La sociedad contemporánea está obsesionada con la gestión. No solo en el ámbito empresarial, donde se cuantifican y predicen todos los aspectos, sino también en la vida personal, familiar y ambiental. Esta mentalidad de gestión, arraigada en el siglo XX y especialmente en la cultura estadounidense, busca eliminar la incertidumbre y el riesgo. Sin embargo, esta búsqueda de control es una ilusión. Las empresas, por ejemplo, están a merced de factores externos incontrolables: la competencia, la economía global, la innovación tecnológica, e incluso la suerte. Esta realidad choca con la percepción de que podemos “gestionar” nuestras vidas, generando frustración y resentimiento.

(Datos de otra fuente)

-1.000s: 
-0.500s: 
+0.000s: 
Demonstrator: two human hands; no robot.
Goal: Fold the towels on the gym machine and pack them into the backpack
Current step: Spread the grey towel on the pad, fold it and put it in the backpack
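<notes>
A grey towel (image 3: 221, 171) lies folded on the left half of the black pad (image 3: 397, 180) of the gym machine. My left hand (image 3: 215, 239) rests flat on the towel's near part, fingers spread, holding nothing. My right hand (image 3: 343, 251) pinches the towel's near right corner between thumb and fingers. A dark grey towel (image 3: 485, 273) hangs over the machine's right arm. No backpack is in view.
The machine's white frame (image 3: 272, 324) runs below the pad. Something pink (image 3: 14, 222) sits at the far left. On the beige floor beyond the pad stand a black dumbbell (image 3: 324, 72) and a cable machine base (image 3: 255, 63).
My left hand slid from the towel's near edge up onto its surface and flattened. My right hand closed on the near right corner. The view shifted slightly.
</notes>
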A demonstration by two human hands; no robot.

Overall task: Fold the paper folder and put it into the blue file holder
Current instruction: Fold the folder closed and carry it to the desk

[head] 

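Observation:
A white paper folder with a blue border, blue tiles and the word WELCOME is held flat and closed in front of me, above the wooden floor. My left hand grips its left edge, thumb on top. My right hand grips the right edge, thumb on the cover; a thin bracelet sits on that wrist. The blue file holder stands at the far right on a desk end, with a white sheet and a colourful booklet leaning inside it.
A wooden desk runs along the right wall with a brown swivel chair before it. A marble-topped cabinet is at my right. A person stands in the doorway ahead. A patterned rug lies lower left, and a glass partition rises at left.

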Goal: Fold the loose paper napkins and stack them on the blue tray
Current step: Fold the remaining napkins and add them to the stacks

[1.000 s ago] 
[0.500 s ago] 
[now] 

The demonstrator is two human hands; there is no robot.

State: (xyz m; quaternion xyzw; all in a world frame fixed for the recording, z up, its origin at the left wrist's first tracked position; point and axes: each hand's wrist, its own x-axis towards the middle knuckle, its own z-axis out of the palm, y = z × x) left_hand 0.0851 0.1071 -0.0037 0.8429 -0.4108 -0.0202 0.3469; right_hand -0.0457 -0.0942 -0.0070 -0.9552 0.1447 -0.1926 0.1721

Este resentimiento se manifiesta en el comportamiento “profesional” que adoptamos en el trabajo: un conjunto de normas y expectativas que limitan nuestra individualidad y, crucialmente, nuestra voz. Desde la vestimenta hasta la forma de hablar, nos esforzamos por encajar en un molde predefinido, sacrificando la autenticidad en aras de la estabilidad y la predictibilidad. La verdadera necesidad que impulsa nuestra conexión con Internet es, por lo tanto, la oportunidad de expresar esa voz silenciada, de romper con la uniformidad y la conformidad.
El auge de las páginas web personales en los primeros días de Internet ejemplifica esta necesidad. La facilidad con la que se podían crear estas páginas no radicaba en su utilidad, sino en la posibilidad de construir un espacio digital donde uno pudiera ser uno mismo, sin las restricciones impuestas por el entorno laboral o social. En esencia, el deseo de usar Internet es un anhelo de recuperar la individualidad y la expresión personal que se han perdido en la búsqueda de un mundo perfectamente gestionado.